The head of Hong Kong’s Law Society has pledged to convey doubts about the implementation of the city’s national security legislation, including the denial of bail to some defendants, during the group’s planned meetings with mainland Chinese officials next week in Beijing.
Society president Chan Chak-ming said members of the body’s governing council had scheduled visits to more than 10 government departments and institutions on the mainland to exchange views on the rule of law in Hong Kong. The discussions would include voicing his fellow members’ concerns over the Beijing-imposed national security law, he said.
“The international community has cast doubt on the implementation of the national security law, with some of our members disagreeing with it,” Chan said at a press conference on Friday, two days before the trip.
“This is normal, as it is undeniably a controversial law. I will reflect their views faithfully.”
The planned visit by the group representing 13,000 solicitors in the city is the first after the implementation of the national security law in 2020, as trips had been suspended during the pandemic.
Chan added that other concerns the group planned to relay to mainland officials included the denial of bail to certain defendants and long waits often faced by some while awaiting trial, which he described as “unsatisfactory”.
“The actual operation might not involve the central government, as this is something within our jurisdiction under the ‘two systems’. But I will still reflect the different views to relevant departments,” he said.
He referred to dozens of opposition politicians and activists who faced at least two years’ detention after being accused of offences under the security law relating to an unofficial primary held in July 2020. They were arrested in January the following year, with a trial now under way.
During the society’s stay in the capital from next Monday to Friday, representatives will meet with the restructured Hong Kong and Macau Affairs Office which is now under the direct scrutiny of the Chinese Communist Party, the Ministry of Justice, the Ministry of Foreign Affairs and the Ministry of Commerce.

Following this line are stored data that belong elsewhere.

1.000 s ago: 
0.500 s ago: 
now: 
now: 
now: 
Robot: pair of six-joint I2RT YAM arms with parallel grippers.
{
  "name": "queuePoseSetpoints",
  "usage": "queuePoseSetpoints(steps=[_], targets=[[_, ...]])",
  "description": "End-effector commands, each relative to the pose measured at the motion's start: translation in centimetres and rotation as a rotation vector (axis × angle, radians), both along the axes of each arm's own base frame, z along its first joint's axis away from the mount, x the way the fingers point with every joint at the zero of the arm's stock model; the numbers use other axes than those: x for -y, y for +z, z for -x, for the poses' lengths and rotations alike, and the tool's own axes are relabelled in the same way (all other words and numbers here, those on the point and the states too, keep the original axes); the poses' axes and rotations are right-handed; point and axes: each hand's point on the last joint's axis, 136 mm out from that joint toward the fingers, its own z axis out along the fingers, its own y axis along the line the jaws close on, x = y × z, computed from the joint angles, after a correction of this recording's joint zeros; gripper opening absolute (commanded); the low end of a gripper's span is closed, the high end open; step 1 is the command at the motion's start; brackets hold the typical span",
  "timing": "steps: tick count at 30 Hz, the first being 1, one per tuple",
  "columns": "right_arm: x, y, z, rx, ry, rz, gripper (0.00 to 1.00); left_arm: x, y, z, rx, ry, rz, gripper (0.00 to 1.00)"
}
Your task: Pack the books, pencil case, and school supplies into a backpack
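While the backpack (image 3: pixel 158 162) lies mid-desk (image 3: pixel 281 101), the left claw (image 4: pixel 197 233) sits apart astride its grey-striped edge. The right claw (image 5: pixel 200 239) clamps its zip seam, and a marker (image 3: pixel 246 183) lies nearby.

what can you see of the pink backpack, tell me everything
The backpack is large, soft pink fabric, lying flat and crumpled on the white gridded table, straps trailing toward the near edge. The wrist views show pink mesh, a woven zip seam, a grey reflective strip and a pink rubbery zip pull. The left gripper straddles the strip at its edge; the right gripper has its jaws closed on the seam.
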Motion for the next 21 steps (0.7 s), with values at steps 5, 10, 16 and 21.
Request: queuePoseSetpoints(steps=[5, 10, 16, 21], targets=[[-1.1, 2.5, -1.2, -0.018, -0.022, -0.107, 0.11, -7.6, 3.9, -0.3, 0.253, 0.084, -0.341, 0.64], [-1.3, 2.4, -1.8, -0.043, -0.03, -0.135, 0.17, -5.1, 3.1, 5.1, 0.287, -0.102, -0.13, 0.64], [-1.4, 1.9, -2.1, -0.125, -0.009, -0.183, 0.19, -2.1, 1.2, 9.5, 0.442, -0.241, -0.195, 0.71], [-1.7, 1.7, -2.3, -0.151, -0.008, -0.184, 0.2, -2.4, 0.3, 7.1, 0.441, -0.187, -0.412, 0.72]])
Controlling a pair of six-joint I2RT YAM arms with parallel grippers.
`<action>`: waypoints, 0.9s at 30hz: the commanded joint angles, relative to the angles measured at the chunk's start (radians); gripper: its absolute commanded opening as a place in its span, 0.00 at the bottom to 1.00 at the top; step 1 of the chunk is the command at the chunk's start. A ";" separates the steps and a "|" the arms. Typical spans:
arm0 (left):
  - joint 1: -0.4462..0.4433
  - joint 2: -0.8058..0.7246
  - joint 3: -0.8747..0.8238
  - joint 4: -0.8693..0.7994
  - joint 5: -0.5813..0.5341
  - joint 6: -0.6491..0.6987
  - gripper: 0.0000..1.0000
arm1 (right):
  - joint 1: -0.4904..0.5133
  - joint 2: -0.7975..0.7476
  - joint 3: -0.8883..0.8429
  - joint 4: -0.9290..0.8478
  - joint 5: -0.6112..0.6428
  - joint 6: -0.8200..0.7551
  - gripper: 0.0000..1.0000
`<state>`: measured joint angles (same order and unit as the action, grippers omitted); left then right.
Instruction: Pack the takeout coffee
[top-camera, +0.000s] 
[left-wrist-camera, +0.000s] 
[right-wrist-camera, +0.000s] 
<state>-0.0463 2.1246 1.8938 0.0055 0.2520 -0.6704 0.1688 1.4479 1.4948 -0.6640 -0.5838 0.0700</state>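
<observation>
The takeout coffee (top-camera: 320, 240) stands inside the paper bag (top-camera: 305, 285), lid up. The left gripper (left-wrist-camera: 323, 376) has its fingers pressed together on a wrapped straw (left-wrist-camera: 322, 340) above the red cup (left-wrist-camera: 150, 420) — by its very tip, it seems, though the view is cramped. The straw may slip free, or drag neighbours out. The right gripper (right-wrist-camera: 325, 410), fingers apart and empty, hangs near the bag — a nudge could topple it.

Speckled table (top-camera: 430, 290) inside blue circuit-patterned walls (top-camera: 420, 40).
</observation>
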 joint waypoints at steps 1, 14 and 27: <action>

They will also visit the Supreme People’s Court, the National Development and Reform Commission, the National Lawyers Association, the Hong Kong Basic Law Committee of the National People’s Congress Standing Committee, and the law schools of three universities in Beijing.
Following Hong Kong’s lifting of Covid-related travel restrictions earlier in the year, the body resumed visits to Bangkok, Dubai, England and Wales for conferences and meetings with counterparts.
Society vice-president Amirali Nasir said these trips did not only help the sector keep abreast of the latest developments in the global legal arena, but also provided chances to clear up “misunderstanding of Hong Kong’s situation based on incomplete or factually incorrect information”.
He said sectors of the international community had displayed different degrees of readiness “to learn about the real situation in Hong Kong”. This showed it was important for the society to reach out to those people and “provide a fuller and accurate account” of the city, he said.
Chief Executive John Lee Ka-chiu on Friday hosted a session to share takeaways from his recent trip to Beijing attending China’s annual political gathering known as the “two sessions”, with more than 150 officials and Executive Council members in attendance, according to a government press release.
Writing on his Facebook page, he said he told colleagues it was necessary for the government to develop “a sense of urgency and bottom line thinking” in response to a potential economic and financial crisis amid the complicated and ever-changing global situation.